Start of Block

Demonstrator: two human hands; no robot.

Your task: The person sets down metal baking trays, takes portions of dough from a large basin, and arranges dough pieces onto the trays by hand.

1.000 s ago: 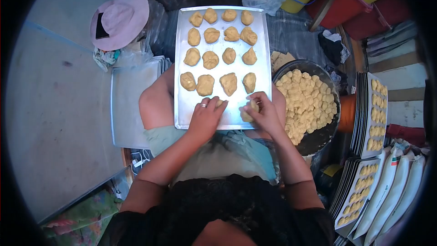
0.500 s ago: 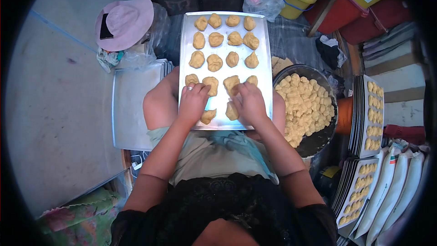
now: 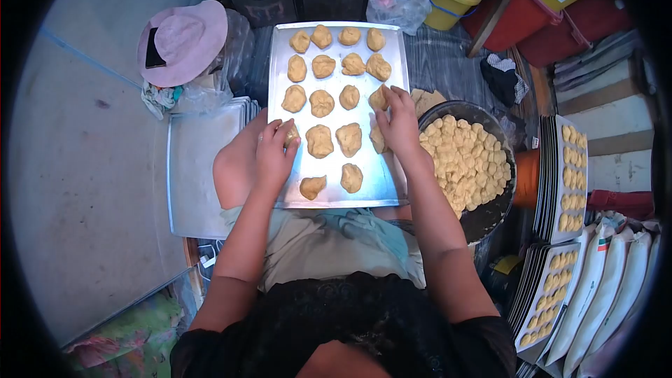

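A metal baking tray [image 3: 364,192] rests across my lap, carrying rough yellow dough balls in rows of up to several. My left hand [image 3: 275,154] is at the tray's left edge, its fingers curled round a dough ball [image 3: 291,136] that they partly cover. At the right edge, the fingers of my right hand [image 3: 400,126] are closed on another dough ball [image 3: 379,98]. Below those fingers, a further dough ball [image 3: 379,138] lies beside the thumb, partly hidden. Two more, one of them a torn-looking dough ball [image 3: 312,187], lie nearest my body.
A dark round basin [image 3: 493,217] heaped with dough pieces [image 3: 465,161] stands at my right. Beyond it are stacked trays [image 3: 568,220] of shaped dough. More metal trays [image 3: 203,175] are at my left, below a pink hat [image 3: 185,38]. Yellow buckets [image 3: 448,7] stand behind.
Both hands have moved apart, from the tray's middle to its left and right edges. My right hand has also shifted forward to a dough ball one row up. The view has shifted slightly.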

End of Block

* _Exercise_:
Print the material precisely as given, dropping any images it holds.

* _Answer_:
Demonstrator: two human hands; no robot.

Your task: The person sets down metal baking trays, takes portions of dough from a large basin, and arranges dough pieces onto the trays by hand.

1.000 s ago: 
0.500 s ago: 
now: 

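A metal baking tray [image 3: 364,192] rests across my lap, carrying rough yellow dough balls in rows of up to several. My left hand [image 3: 275,154] is at the tray's left edge, its fingers curled round a dough ball [image 3: 291,136] that they partly cover. At the right edge, the fingers of my right hand [image 3: 400,126] are closed on another dough ball [image 3: 379,98]. Below those fingers, a further dough ball [image 3: 379,138] lies beside the thumb, partly hidden. Two more, one of them a torn-looking dough ball [image 3: 312,187], lie nearest my body.
A dark round basin [image 3: 493,217] heaped with dough pieces [image 3: 465,161] stands at my right. Beyond it are stacked trays [image 3: 568,220] of shaped dough. More metal trays [image 3: 203,175] are at my left, below a pink hat [image 3: 185,38]. Yellow buckets [image 3: 448,7] stand behind.
Both hands have moved apart, from the tray's middle to its left and right edges. My right hand has also shifted forward to a dough ball one row up. The view has shifted slightly.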

No more work is required for the exercise.